• [SUPPLIED MATERIAL]

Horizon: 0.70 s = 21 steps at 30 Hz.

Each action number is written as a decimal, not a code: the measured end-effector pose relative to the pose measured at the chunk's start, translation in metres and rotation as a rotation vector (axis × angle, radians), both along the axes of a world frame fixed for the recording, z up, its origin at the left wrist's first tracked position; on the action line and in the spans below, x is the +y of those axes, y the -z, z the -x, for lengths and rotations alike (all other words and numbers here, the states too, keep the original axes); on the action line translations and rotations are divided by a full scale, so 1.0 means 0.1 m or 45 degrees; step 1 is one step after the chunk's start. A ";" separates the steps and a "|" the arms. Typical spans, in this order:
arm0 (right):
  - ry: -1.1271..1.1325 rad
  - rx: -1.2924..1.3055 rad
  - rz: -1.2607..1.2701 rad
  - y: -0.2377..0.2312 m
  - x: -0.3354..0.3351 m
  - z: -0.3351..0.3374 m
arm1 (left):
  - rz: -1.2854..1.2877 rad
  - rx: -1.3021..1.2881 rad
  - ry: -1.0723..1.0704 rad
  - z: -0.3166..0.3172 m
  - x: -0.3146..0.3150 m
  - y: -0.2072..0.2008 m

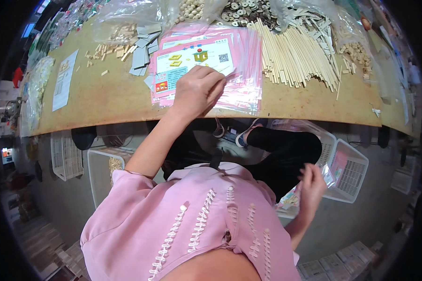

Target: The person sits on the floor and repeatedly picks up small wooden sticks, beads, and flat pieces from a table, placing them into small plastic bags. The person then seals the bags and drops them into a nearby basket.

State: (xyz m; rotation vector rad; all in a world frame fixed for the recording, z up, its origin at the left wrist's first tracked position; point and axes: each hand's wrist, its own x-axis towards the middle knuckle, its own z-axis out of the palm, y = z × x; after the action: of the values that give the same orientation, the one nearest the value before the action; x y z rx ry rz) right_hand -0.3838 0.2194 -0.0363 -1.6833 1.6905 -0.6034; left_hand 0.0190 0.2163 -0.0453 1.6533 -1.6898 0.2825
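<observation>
My left hand [199, 92] is over a stack of flat clear-and-pink plastic bags [246, 79] at the table's front edge. Its fingers are closed in a pinch at the lower right of the top bag with a printed card [173, 70]; the fingertips are partly hidden. The card carries a picture of a small yellow-green house. Down beside my right knee, my right hand [312, 187] hangs loosely open with its fingers apart, near a white plastic crate [358, 164] containing clear and pink packets [340, 164]. I see nothing held in it.
Thin wooden sticks [295, 56] lie right of the bags, grey rectangular pieces [143, 51] left. Behind are bags of wooden beads [190, 10] and dark round discs [253, 11]. Small wooden blocks [356, 51] lie at the far right. Another white crate [101, 168] stands under the table.
</observation>
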 end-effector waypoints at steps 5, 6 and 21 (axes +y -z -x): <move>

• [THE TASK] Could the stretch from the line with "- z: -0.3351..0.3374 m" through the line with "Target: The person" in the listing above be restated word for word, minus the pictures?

• [EXERCISE SOLUTION]
  - z: -0.3351..0.3374 m
arm1 (left):
  - rz: -1.2854..1.2877 rad
  - rx: -1.3021..1.2881 rad
  - ry: -1.0723..1.0704 rad
  - z: -0.3166..0.3172 m
  - x: -0.3146..0.3150 m
  - y: -0.2072..0.2008 m


Target: The person sits on the floor and repeatedly picks up small wooden sticks, beads, and flat pieces from a table, placing them into small plastic bags. The person then seals the bags and drops them into a nearby basket.

The response to the exercise has been completed.